A total of 1674 patients with 4546 x-rays were included in our study: 707 males and 967 females (Table 1). The mean age ± standard deviation (SD) was 61 ± 19 years (range, 2–96 years).

Table 1 Demographic data of study participants.

Full size table

Using the ground truth as a basis, we found the measurements to be –9.4° ± 15.8° (mean ± SD) in the neutral position, 14.3° ± 15.6° in flexion, and –25.1° ± 18.6° in extension (Table 2).

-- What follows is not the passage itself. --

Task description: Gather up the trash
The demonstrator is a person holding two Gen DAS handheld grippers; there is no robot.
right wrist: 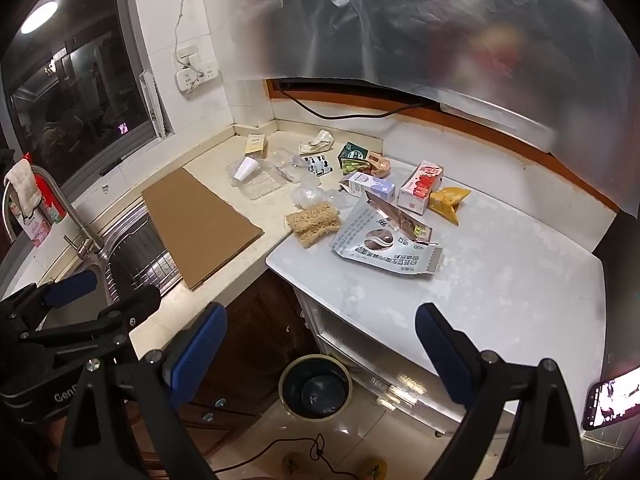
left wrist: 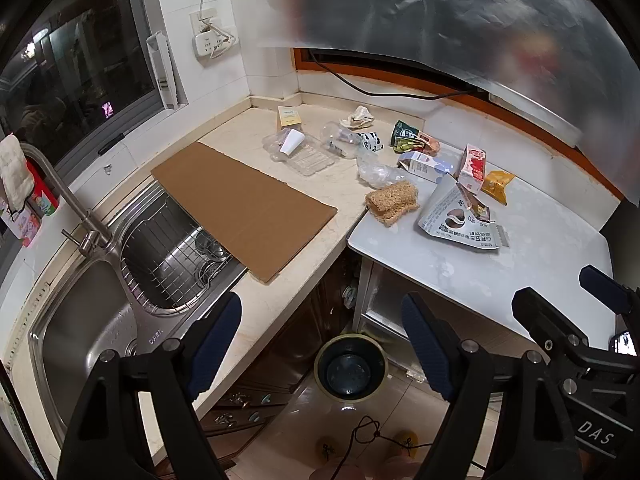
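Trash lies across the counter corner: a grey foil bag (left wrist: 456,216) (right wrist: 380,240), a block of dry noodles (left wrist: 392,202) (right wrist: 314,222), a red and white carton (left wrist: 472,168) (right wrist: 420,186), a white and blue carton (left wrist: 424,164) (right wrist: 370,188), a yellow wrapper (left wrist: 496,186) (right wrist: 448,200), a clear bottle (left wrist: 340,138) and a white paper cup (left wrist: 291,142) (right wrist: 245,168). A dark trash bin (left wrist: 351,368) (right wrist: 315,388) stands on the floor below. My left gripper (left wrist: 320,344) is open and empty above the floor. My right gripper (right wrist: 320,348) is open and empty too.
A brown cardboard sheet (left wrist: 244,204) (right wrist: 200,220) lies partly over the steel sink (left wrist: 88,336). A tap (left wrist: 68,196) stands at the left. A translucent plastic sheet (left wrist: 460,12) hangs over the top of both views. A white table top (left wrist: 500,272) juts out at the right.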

Table 2 X-ray Measurements at Each Position Based on the Ground Truth.

Full size table

Surgical cases involved 280 participants (17%) with a total of 877 x-rays. In the non-surgical patient, the flexional range of motion (ROM) was 24.4° ± 12.4° (mean ± SD), and the extensional ROM was 14.9° ± 11.5°.

Absolute error of artificial intelligence relative to ground truth

The MAE of the AI algorithm in all 1674 patients (with a total of 4546 x-rays) was 3.3° ± 4.7° for the C2–C7 angle, 1.7° ± 2.7° for the C2 slope, and 2.7° ± 3.8° for the C7 slope. The median absolute error was 2.2° for the C2–C7 angle, 1.2° for the C2 slope, and 1.7° for the C7 slope. The maximum absolute error was 104.9° for the C2–C7 angle, 63.1° for the C2 slope, and 58.0° for the C7 slope. The AI algorithm took 206 s to measure 4546 x-rays, at an average speed of 0.045 s per x-ray. This algorithm is available at (https://ykszk.github.io/c2c7demo/).

Relationship between confidence score and absolute error

The mean confidence score was 0.94 ± 0.07 for the C2 slope and 0.88 ± 0.15 for the C7 slope (Fig. 5A). Excluding x-rays with a low confidence score reduced the absolute error. When the threshold was set to 0.6, 309 x-rays (6.8%) were excluded, and the MAE in the C2–C7 angle dropped to 2.7°, the median to 2.1°, and the maximum error to 20.5°. Similarly, when the threshold was set at 0.9, 1909 x-rays (42%) were excluded, and the MAE in the C2–C7 angle dropped to 2.3°, the median to 1.9°, and the maximum error to 14.8° (Figs. 5B,C).

Artificial intelligence's ability to distinguish between positions taken x-rays

The accuracy of AI to distinguish the positions when x-rays were taken was 98% (Table 3). The mean recall, precision, F-Measure were all 0.983.

Table 3 Confusion matrix showing AI’s ability to determine the positions when x-rays were taken.

Full size table

Comparison of absolute error at the C2–C7 angle for randomly selected participants relative to ground truth between artificial intelligence and surgeons

Artificial intelligence

In the group of randomly selected patients (comprising 168 cases with 415 total x-rays), the MAE of the AI algorithm was 3.1° ± 3.4°, the median absolute error was 2.4°, and the maximum absolute error was 34.3° (Fig. 6 and Table 4).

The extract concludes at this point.